Data extract:
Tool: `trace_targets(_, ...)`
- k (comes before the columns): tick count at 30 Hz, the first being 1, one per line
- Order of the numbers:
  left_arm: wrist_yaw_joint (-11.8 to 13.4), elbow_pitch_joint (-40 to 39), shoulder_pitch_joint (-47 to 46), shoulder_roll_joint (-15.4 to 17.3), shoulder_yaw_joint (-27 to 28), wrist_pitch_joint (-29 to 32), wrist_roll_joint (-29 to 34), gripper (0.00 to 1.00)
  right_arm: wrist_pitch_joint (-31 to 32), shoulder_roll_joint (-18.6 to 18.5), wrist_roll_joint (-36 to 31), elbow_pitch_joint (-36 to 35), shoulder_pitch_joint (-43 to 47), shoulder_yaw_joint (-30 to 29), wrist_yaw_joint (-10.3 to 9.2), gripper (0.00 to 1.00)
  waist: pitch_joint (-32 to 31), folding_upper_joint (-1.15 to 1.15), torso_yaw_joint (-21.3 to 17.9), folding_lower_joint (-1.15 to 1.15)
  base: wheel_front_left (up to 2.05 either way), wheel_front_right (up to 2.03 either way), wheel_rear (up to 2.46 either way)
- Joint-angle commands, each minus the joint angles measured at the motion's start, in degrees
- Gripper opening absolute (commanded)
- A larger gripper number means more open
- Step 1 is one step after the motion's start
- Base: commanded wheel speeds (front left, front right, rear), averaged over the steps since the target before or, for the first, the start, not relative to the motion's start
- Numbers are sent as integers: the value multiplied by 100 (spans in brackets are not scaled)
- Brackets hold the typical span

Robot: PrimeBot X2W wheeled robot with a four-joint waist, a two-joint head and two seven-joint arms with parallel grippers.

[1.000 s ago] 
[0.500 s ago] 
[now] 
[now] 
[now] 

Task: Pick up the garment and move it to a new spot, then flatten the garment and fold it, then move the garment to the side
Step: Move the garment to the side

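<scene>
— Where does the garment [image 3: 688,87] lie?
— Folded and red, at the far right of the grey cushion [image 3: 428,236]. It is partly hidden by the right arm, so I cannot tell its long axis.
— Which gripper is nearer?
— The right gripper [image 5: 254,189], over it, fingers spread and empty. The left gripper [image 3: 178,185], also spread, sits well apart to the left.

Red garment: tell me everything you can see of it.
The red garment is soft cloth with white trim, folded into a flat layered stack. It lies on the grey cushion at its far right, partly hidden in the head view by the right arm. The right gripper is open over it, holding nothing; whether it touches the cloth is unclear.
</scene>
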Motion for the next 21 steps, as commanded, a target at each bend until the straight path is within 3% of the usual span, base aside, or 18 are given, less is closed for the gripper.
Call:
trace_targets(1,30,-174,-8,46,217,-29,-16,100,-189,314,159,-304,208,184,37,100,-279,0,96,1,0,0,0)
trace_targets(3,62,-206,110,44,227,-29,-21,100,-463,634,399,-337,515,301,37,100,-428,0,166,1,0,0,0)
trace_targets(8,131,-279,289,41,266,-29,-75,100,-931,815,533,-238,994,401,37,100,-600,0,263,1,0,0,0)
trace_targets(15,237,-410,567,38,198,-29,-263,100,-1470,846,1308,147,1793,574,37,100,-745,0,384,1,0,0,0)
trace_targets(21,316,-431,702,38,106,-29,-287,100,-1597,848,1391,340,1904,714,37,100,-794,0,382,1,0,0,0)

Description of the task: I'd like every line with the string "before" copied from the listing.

Task result:
- k (comes before the columns): tick count at 30 Hz, the first being 1, one per line
- Base: commanded wheel speeds (front left, front right, rear), averaged over the steps since the target before or, for the first, the start, not relative to the motion's start

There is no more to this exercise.